To understand why, a little history is needed. U.S. organized labor and the Democratic Party were strong supporters of free trade well into the 1960s. They turned against trade liberalization for one big reason – they feared, with good cause, that lowering trade barriers and easing investment rules would result in a flight of investment chasing lower wages in Mexico, China and other developing countries. As the AFL-CIO’s legislative director, Andrew Biemiller, put it way back in 1967, when U.S. companies like RCA were just starting to dip their toe into manufacturing in Mexico: “The U.S. worker cannot effectively bargain for higher wages, better health standards, better work rules – and all of these are cost factors – while the investment and trade policies of private firms operate to escape these costs. The advantage is only to those firms. This does not necessarily benefit the United States.”
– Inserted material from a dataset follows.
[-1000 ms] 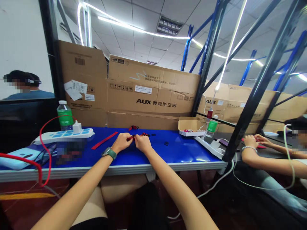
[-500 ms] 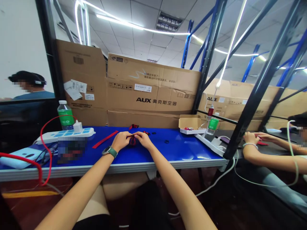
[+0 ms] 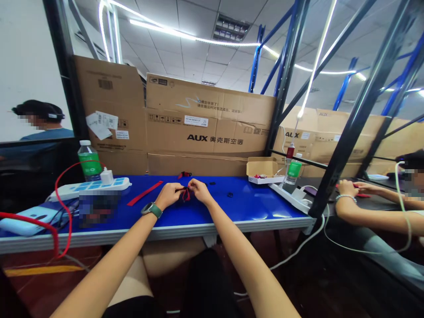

What Biemiller was foreshadowing, of course, was what third party presidential candidate Ross Perot would call in 1992 “the giant sucking sound” of U.S. jobs moving to Mexico chasing lower wages. And it was no illusion. Trade economist Richard Baldwin has identified a big shift in the early 1990s, what he calls “the second unbundling,” which came from the combination of mobile capital and modern information technology. Whereas companies once could not easily manage their best technologies in developing-country factories, today the biggest companies have global supply chains and can move production to wherever it can be done most efficiently for the company’s bottom line. The car companies, for example, can marry the best U.S. technologies with the lower-cost Mexican labor force, an unbeatable combination.

Organized labor has tried for half a century to fight back. In 1971 the unions tried and failed to push through the Burke-Hartke bill, which would have slapped tariffs on a wide range of imports and pushed up tax rates on overseas investments by U.S. companies. The legislation went down in a hail of lobbying by U.S. multinational companies.